More

drv · 2024-05-29T04:10:31 1716955831

It's cool to see more systems code written in Rust! I also previously worked on SPDK, so it was neat to see it being chosen as a point of comparison.

However, I was waiting for the touted memory safety to be mentioned beyond the introduction, but it never really came up again. I was hoping for the paper to make a stronger argument for memory-safe languages like Rust, something like "our driver did not have bugs X, Y, and Z, which were found in other drivers, because the compiler caught them".

Additionally, in a userspace device driver that is given control of a piece of hardware that can do DMA, like an NVMe controller, the most critical memory safety feature is an IOMMU, which the driver covered by the paper does not enable; no amount of memory safety in the driver code itself matters when the hardware can be programmed to read or write anywhere in the physical address space, including memory belonging to other processes or even the kernel, from totally "safe" (in Rust semantics) code.

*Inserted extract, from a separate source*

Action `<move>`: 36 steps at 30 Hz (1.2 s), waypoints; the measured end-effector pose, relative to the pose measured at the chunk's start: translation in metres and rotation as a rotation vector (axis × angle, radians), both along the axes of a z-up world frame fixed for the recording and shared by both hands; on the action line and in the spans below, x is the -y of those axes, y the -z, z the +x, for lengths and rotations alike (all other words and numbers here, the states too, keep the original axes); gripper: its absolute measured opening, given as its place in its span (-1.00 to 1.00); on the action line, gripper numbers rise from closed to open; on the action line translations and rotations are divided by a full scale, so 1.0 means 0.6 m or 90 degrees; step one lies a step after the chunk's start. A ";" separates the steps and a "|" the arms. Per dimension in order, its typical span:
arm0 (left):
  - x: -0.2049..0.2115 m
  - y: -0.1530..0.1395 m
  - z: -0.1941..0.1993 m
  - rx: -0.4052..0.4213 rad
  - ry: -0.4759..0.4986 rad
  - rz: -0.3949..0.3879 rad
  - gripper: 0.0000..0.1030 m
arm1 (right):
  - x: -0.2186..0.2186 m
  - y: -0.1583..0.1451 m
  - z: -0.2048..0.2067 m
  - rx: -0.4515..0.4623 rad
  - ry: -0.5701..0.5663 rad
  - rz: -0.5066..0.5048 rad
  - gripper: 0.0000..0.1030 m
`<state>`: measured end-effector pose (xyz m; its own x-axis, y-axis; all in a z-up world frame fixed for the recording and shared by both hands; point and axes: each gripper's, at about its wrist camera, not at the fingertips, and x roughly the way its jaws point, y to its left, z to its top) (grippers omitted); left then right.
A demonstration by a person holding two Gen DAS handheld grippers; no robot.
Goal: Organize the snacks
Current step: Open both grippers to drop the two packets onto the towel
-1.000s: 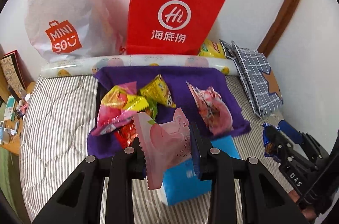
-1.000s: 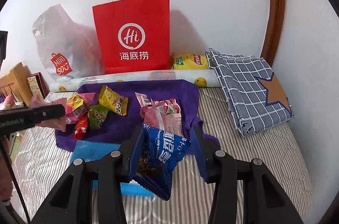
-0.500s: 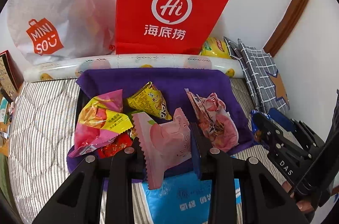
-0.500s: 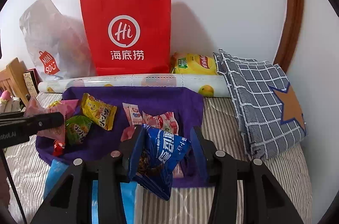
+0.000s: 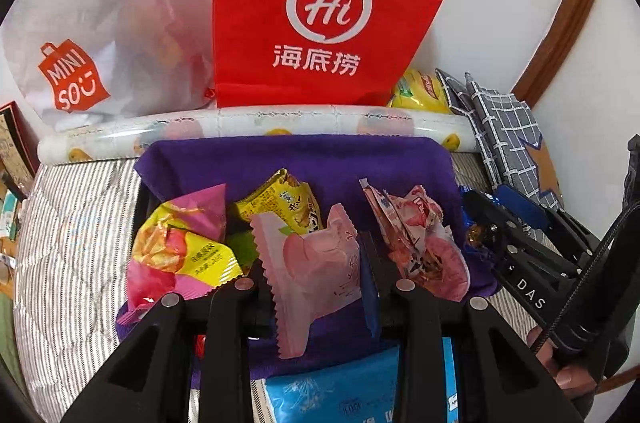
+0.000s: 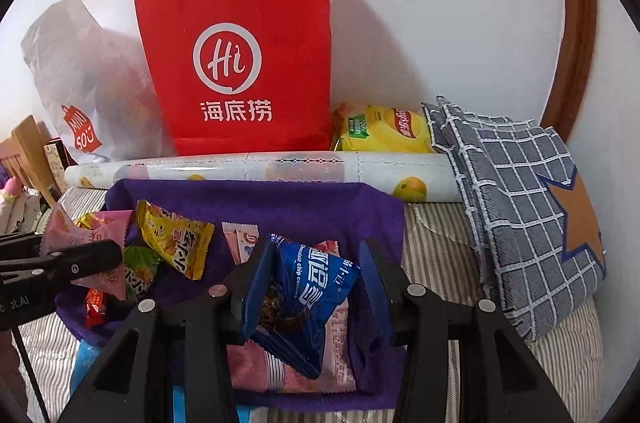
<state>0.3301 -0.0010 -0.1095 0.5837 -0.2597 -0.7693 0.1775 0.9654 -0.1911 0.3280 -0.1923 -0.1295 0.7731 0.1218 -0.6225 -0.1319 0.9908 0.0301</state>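
Observation:
My left gripper (image 5: 312, 263) is shut on a pale pink snack packet (image 5: 320, 287), hanging over the near part of a purple cloth (image 5: 300, 159). On the cloth lie a yellow packet (image 5: 280, 203), a pink and yellow packet (image 5: 180, 247) and pink-red packets (image 5: 416, 235). My right gripper (image 6: 316, 255) is shut on a blue chocolate chip cookie packet (image 6: 312, 287), above the pink packets (image 6: 256, 363) at the cloth's right side. In the right wrist view the left gripper (image 6: 68, 247) shows at the left edge; in the left wrist view the right gripper (image 5: 490, 219) shows at the right.
Behind the cloth lies a rolled printed sheet (image 5: 240, 127). A red paper bag (image 5: 328, 11) and a white plastic bag (image 5: 92, 35) stand against the wall, with a yellow chips bag (image 6: 384, 131) and a folded checked cloth (image 6: 520, 191) to the right. A light blue pack (image 5: 340, 391) lies on the striped bed (image 5: 72, 223).
Both grippers have moved forward and a little down, over the purple cloth, each still holding its packet. The bags at the wall look larger and closer.

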 end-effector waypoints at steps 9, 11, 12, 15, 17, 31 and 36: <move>0.008 0.021 0.011 -0.008 0.007 0.020 -0.39 | -0.001 0.023 0.023 -0.025 -0.001 0.005 -0.16; 0.009 0.026 0.015 -0.014 0.007 0.020 -0.39 | -0.005 0.026 0.025 -0.028 -0.005 -0.002 -0.16; 0.009 0.028 0.016 -0.016 0.008 0.018 -0.39 | -0.006 0.028 0.024 -0.028 -0.006 -0.006 -0.16; 0.009 0.034 0.018 -0.020 0.009 0.016 -0.39 | -0.006 0.030 0.024 -0.029 -0.006 -0.004 -0.15; 0.012 0.038 0.019 -0.026 0.012 0.019 -0.39 | -0.005 0.031 0.025 -0.032 -0.005 -0.002 -0.14; 0.015 0.044 0.017 -0.031 0.010 0.030 -0.35 | -0.006 0.038 0.026 -0.045 -0.014 -0.003 -0.12; 0.011 0.037 0.012 -0.031 0.003 0.034 0.00 | -0.010 0.034 0.022 -0.040 -0.022 0.000 -0.11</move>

While the driver from the paper may certainly have a "simplified API and less code", I don't expect much of this to be related to the implementation language; it's comparing a clean-sheet minimal design to a project that has been around for a while and has had additional features incrementally added to it over time, making the older codebase inevitably larger and more complex. This doesn't seem like a particularly surprising result or an endorsement of a particular language, though it perhaps does indicate that it would be useful to start from scratch now and again just to see what the minimum viable system can look like. I certainly would have liked to rewrite it in Rust, but that wasn't really feasible. :)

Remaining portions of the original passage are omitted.